Sedangkan Bambang kariyawan lebih banyak berbagai tips untuk guru dan kepala sekolah bagaimana memancing minat baca dan tulis anak-anak. Diakuinya, SMA Cendana, baik guru maupun siswanya telah berkali-kali menerbitkan buku antologi puisi. Bukan hanya itu, pihaknya juga sering mendatangkan penyair ke sekolah dan menggelar diskusi bersama anak-anak.
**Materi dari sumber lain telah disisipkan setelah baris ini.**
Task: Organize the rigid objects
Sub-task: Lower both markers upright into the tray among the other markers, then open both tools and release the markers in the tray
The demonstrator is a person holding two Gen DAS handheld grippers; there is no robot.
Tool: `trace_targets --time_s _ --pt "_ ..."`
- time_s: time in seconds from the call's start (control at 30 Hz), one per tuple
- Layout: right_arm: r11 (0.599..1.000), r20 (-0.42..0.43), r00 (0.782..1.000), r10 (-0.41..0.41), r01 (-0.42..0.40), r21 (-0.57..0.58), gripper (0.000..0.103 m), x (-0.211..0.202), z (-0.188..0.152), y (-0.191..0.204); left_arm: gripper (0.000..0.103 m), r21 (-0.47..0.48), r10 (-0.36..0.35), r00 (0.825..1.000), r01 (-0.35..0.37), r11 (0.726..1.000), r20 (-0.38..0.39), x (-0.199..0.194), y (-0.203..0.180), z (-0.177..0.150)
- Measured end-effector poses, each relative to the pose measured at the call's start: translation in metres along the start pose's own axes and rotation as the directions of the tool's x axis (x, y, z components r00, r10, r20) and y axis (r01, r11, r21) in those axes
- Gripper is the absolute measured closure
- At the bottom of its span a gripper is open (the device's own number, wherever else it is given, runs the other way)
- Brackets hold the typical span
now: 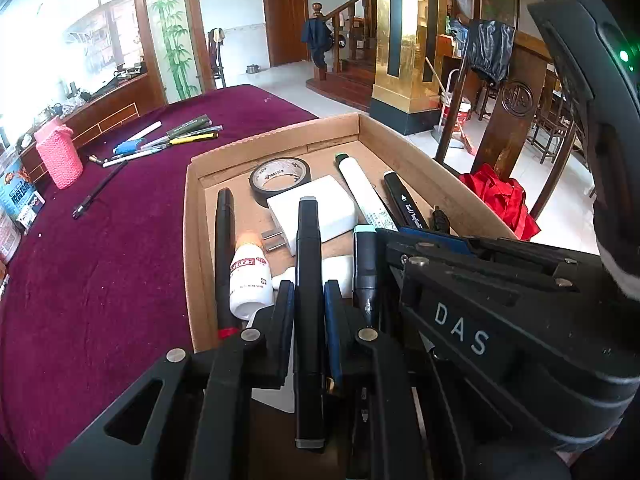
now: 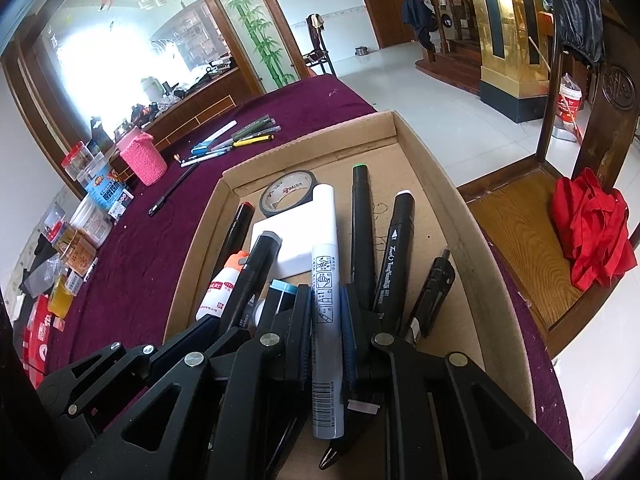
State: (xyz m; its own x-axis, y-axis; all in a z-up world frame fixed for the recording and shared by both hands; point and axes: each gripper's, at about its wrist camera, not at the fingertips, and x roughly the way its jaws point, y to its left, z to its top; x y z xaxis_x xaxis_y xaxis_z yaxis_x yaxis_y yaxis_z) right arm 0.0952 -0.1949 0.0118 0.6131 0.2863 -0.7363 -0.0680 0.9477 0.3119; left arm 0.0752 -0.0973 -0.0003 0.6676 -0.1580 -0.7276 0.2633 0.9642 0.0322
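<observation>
Left tongs point(image 1: 308, 304) clamped on black marker point(image 1: 309, 280); right tongs point(image 2: 326, 312) clamped on white marker point(image 2: 325, 280). Both angled down over box point(image 1: 192, 240), frame bottom.

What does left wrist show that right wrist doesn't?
Left wrist only: the left gripper shut on a black marker.
Right wrist only: the right gripper shut on a white marker, and the clutter of jars and packets along the table edge.
Both: cardboard box, tape roll, white block, pink knitted holder, loose pens on the purple cloth.
</observation>
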Motion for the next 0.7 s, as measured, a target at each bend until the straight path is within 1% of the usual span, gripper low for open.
trace_targets --time_s 0.13,0.2,0.27,0.33,0.37,0.4,0.43,0.47,0.5,0.57,0.6,0.63,0.67,0.7 --pt "1.000 -0.005 1.000 0.000 0.000 0.004 0.087 -0.001 -0.002 0.000 0.091 0.006 -0.005 1.000 0.005 1.000 0.003 -0.003 -0.002 0.000" --pt "1.000 -0.004 1.000 0.007 -0.007 0.006 0.077 -0.004 -0.002 0.000 0.090 0.010 -0.005 1.000 0.005 1.000 0.011 -0.006 -0.003 0.000" --pt "1.000 0.009 1.000 0.000 0.000 0.007 0.072 -0.010 -0.003 0.001 0.090 0.009 -0.001 1.000 0.001 1.000 0.018 -0.010 -0.002 0.001" --pt "1.000 0.026 1.000 0.005 -0.005 0.005 0.069 -0.016 -0.003 0.002 0.087 0.000 -0.012 1.000 0.012 1.000 0.028 -0.014 0.000 0.001" --pt "1.000 0.035 0.999 0.007 -0.007 0.002 0.066 -0.020 -0.004 0.003 0.078 -0.003 -0.014 0.999 0.014 1.000 0.034 -0.018 0.001 0.001" --pt "1.000 0.043 0.999 0.007 -0.007 -0.003 0.065 -0.023 -0.004 0.005 0.065 -0.006 -0.012 0.999 0.012 1.000 0.043 -0.021 0.002 0.001" --pt "1.000 0.056 0.998 0.004 -0.004 -0.010 0.064 -0.029 -0.005 0.008 0.058 -0.008 -0.008 0.998 0.008 1.000 0.058 -0.026 0.003 0.001" --pt "1.000 0.070 0.998 0.001 0.000 -0.016 0.063 -0.033 -0.005 0.010 0.049 -0.008 0.002 0.997 -0.001 1.000 0.083 -0.033 0.003 -0.001" --pt "1.000 0.089 0.996 -0.008 0.010 -0.024 0.059 -0.040 -0.007 0.013 0.046 -0.005 0.009 0.995 -0.008 1.000 0.101 -0.038 0.005 -0.001" --pt "0.999 0.127 0.991 -0.028 0.034 -0.041 0.054 -0.051 -0.011 0.018 0.044 0.009 0.020 0.992 -0.022 1.000 0.123 -0.049 0.007 -0.004" --pt "0.997 0.158 0.986 -0.054 0.063 -0.052 0.051 -0.060 -0.015 0.021 0.041 0.016 0.022 0.992 -0.024 1.000 0.124 -0.053 0.008 -0.006" --pt "0.994 0.187 0.979 -0.080 0.093 -0.061 0.049 -0.068 -0.019 0.024 0.038 0.025 0.025 0.992 -0.028 0.999 0.127 -0.059 0.009 -0.009" --pt "0.990 0.225 0.969 -0.106 0.124 -0.069 0.043 -0.077 -0.025 0.026 0.034 0.035 0.033 0.990 -0.038 0.999 0.137 -0.067 0.013 -0.014" --pt "0.984 0.275 0.952 -0.134 0.161 -0.077 0.036 -0.088 -0.033 0.030 0.032 0.043 0.041 0.988 -0.048 0.998 0.149 -0.074 0.016 -0.019"
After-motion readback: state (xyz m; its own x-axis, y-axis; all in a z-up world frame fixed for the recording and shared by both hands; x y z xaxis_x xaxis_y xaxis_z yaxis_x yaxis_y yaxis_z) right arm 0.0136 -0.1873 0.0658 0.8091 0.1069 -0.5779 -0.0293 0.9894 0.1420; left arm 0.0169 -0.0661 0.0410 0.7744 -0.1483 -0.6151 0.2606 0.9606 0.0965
‘’Upaya ini sebagai salah satu mendekatkan anak dengan dunia sastra. Banyak anak-anak yang tidak tahu siapa sastrawan Riau. Dengan mendatangkan sastrawan itu sendiri ke sekolah, anak-anak jadi tahu secara langsung,’’ ujar Bambang pula.

Dilengkapi dengan Bedah Buku

Di hari kedua Nakjil Puisi, Rumah Sunting menghadirkan nara sumber dan audiens yang berbeda. Jika hari pertama audiensnya pelajar, guru dan kepala sekolah. Di hari kedua yakni komunitas sastra, pegiat literasi, penyair dan seniman. Juga dihadiri puluhan duta bahasa Riau an Bujang Dara Pekanbaru. Bahkan mereka datang lengkap dengan uniform resmi. Selain itu juga dihadiri pegiat lingkungan karena bagi Rumah Sunting, puisi dan sastra adalah milik semua orang dari berbagai latarbelakang profesi.

‘’Kami juga mengundang teman-teman pegiat lingkungan pada hari kedua Nakjil Puisi. Ada Walhi, LPE Riau, Jikalahari dan lainnya. Mengapa, karena puisi juga menyentuh banyak hal, menulis dan mewariskan tentang banyak hal termasuk tentang bagaimana merawat bumi dan tradisi. Apalagi di hari kedua ini fokusnya membahas buku puisi Calung Penyukat yang saya tulis dan isinya memang tentang tradisi serta lingkungan, tepatnya tentang Sabak Auh, Siak sekitar 35 tahun lalu. Waktu itu di sana masih banyak rimba, masih banyak tradisi yang sekarang sudah tidak ada lagi. Jejak-jejak rimba dan tradisi itu ada dalam Calung Penyukat,’’ jelas Kunni selaku pimpinan Rumah Sunting.